Republic v Musa Yego Kibet, Gideon Kipruto Kisang & Nicholas Cheboi Chemlela [2021] KEHC 9217 (KLR) | Bail And Bond | Esheria

Republic v Musa Yego Kibet, Gideon Kipruto Kisang & Nicholas Cheboi Chemlela [2021] KEHC 9217 (KLR)

Full Case Text

REPUBLIC OF KENYA

IN THE HIGH COURT OF KENYA

AT ELDORET

CRIMINAL CASE NO. 55 OF 2016

REPUBLIC...................................................................................PROSECUTOR

VERSUS

MUSA YEGO KIBET....................................................................1ST ACCUSED

GIDEON KIPRUTO KISANG....................................................2NDACCUSED

NICHOLAS CHEBOI CHEMLELA..........................................3RDACCUSED

RULING

[1] This is a matter in which the accused persons were arraigned in court on 3 August 2016 for murder contrary to Section 203 as read with Section 204 of the Penal Code, Chapter 63 of the Laws of Kenya. They denied the charge and so far, four Prosecution Witnesses have testified. In the course of time, the 3rd accused was released on bond. Thus, on 30 January 2020 when the 2nd accused renewed his bail application, an order was made that a fresh pre-bail report be filed, fear having been expressed by Ms. Mokua for the State that the 1st and 2nd accused persons were a flight risk; and that they would likely interfere with the Prosecution witnesses. So far, no such report has been filed and it is manifest that the challenges posed by the ongoing Corona Virus pandemic have much to blame for this state of affairs.

[2] Be that as it may, Mr. Tororei, learned counsel for the 2nd accused, urged the Court to nevertheless proceed and make a determination on the matter. He submitted that bond is a right and that the burden is on the Prosecution to demonstrate the existence of compelling reasons to warrant the denial of bond. He pointed out that the accused persons enjoy the presumption of innocence until their guilt is proved; and therefore are entitled to freedom pending the conclusion of their trial. Mr. Tororei further submitted that even where it is justifiably feared that the accused persons may interfere with witnesses, there are less restrictive options available to the State, such as placement of the witnesses on Witness Protection Programme. He accordingly urged for the immediate release of the 1st and 2nd accused on such terms as the Court may deem reasonable. He premised his arguments on the following authorities:

[a] Sudi Oscar Kipchumba vs. Republic [2020] eKLR (whose facts were somewhat different as it concerned pre-charge detention)

[b] Republic vs. Danson Mgunya & Another [2010] eKLR; and,

[c] Republic vs. Kassim Kibwana Mohamed [2008] eKLR.

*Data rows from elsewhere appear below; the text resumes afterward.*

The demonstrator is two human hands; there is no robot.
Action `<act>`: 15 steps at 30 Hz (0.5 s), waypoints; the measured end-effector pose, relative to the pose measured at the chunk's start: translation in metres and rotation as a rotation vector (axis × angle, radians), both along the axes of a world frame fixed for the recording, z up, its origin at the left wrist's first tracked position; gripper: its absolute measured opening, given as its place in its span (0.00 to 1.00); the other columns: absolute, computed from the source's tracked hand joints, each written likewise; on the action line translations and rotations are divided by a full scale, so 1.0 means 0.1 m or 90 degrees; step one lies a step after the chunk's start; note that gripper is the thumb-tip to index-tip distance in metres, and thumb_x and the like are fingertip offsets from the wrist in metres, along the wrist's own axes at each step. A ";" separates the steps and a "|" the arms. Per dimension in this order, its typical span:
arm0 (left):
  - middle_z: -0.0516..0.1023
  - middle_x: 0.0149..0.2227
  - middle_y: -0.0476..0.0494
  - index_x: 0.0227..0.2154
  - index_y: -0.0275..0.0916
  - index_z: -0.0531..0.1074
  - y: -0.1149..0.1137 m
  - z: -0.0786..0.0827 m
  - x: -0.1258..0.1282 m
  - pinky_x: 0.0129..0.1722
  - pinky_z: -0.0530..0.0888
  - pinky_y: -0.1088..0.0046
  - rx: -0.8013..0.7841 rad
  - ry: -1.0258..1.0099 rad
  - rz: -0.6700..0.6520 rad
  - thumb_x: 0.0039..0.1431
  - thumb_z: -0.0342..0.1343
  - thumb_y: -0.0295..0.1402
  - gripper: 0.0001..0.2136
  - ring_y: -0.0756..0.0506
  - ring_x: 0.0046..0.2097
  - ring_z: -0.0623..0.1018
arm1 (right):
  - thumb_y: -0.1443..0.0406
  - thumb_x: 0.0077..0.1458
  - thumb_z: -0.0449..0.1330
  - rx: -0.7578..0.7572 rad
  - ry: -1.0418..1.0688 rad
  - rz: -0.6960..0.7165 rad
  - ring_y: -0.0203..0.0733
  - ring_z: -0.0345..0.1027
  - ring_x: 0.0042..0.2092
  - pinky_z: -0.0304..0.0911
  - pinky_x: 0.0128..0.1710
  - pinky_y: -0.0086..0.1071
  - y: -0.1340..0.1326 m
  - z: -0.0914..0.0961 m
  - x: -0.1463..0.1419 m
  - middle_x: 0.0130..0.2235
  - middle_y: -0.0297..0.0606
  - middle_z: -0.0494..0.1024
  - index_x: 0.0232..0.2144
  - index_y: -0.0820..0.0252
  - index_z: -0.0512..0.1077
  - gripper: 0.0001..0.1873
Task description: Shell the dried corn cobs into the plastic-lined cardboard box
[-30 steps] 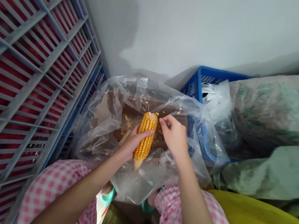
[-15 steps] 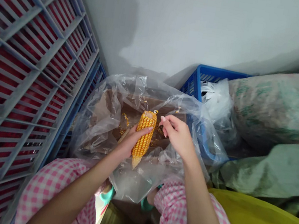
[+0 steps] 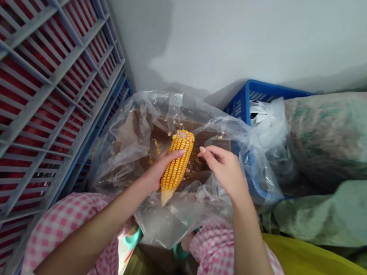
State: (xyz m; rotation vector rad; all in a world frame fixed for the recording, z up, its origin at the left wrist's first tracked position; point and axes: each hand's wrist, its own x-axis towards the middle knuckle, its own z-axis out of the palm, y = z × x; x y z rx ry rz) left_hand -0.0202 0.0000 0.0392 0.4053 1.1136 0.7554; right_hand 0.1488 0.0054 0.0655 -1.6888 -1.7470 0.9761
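Corn cob [image 3: 176, 166] over box [image 3: 161, 125]; clr plastic [image 3: 160, 227] overlaps blue basket [image 3: 246, 102]; crates [image 3: 53, 79] L

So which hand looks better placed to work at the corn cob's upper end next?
Probably the right hand: it hovers beside the corn cob, near that end, without touching it. The left hand is wrapped around the cob, holding it.

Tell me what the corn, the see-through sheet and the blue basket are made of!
Corn: plant stuff, with yellow, slightly shiny kernels in rows; they look hard and dry, but I can't be sure.
See-through sheet: probably thin, glossy plastic, since it crinkles and catches bright glints.
Blue basket: likely stiff plastic, fairly smooth, with one even colour and slots through its side.
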 end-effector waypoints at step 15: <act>0.74 0.35 0.47 0.41 0.40 0.66 -0.09 -0.22 0.14 0.31 0.69 0.76 0.152 0.178 -0.006 0.44 0.62 0.40 0.21 0.49 0.33 0.74 | 0.62 0.55 0.51 -0.031 -0.220 -0.047 0.40 0.69 0.31 0.54 0.30 0.29 -0.04 0.03 -0.13 0.30 0.38 0.78 0.29 0.55 0.76 0.14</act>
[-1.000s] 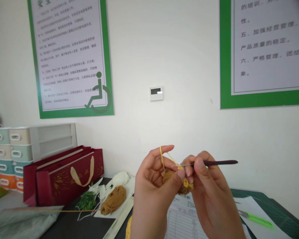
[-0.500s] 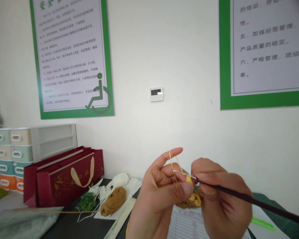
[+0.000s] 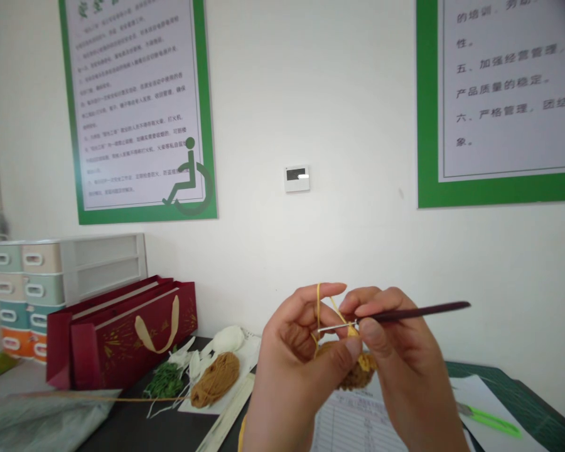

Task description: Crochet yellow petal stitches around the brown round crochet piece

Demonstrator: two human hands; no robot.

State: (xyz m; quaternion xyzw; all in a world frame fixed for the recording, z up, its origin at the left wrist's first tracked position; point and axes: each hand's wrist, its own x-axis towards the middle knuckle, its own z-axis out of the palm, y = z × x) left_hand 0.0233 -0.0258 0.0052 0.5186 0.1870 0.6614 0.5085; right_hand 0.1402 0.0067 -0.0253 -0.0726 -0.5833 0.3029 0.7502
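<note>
My left hand point(image 3: 299, 358) pinches a small crocheted piece point(image 3: 358, 375) in brown and yellow between thumb and fingers. Yellow yarn point(image 3: 319, 307) loops over its raised index finger and runs down to the work. My right hand point(image 3: 395, 351) grips a crochet hook point(image 3: 419, 311) by its dark handle. The hook's thin metal shaft points left, its tip by the yarn strand just above the yellow stitches. Part of the crocheted piece is hidden behind my thumbs.
A brown yarn ball point(image 3: 215, 379), green yarn point(image 3: 164, 380) and white yarn point(image 3: 228, 339) lie left on the dark table. Behind stand a red gift bag point(image 3: 132, 333) and a drawer unit point(image 3: 103, 260). A printed sheet point(image 3: 348, 420) lies below my hands; green-handled scissors point(image 3: 494, 422) lie right on a cutting mat point(image 3: 541, 402).
My right hand has turned and drawn in closer to the left. The hook's handle has swung up, from sloping down right to nearly level.
</note>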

[3] On behalf of the State, Ms. Kegehi opposed the application. She relied on the affidavit sworn on 25 January 2021 by the investigating officer, Cpl. Richard Muthee, in which it was averred, inter alia, that the 1st and 2nd accused persons have been intimidating the Prosecution witnesses through their relatives. Ms. Kegehi also pointed out that the views of the victims were not taken into account when the initial pre-bail report was made; and therefore that the provisions of Section 6 of the Victim Protection Act, No. 17 of 2014were not adhered to. She accordingly opposed the admission of the 1st and 2nd accused persons to bail.

[4] There is no gainsaying that bail is a constitutional right. The right is founded on Article 50(2) of the Constitution, which stipulates that every accused person is entitled to the presumption of innocence. Consequently, Article 49(1)(h) of the Constitution is explicit that, unless there is a compelling reason, an accused person, ought to be released on bail, as a matter of right, pending the hearing and determination of his case. It provides that:

“An arrested person has the right … to be released on bond or bail on reasonable conditions pending a charge or trial unless there are compelling reasons not to be released.”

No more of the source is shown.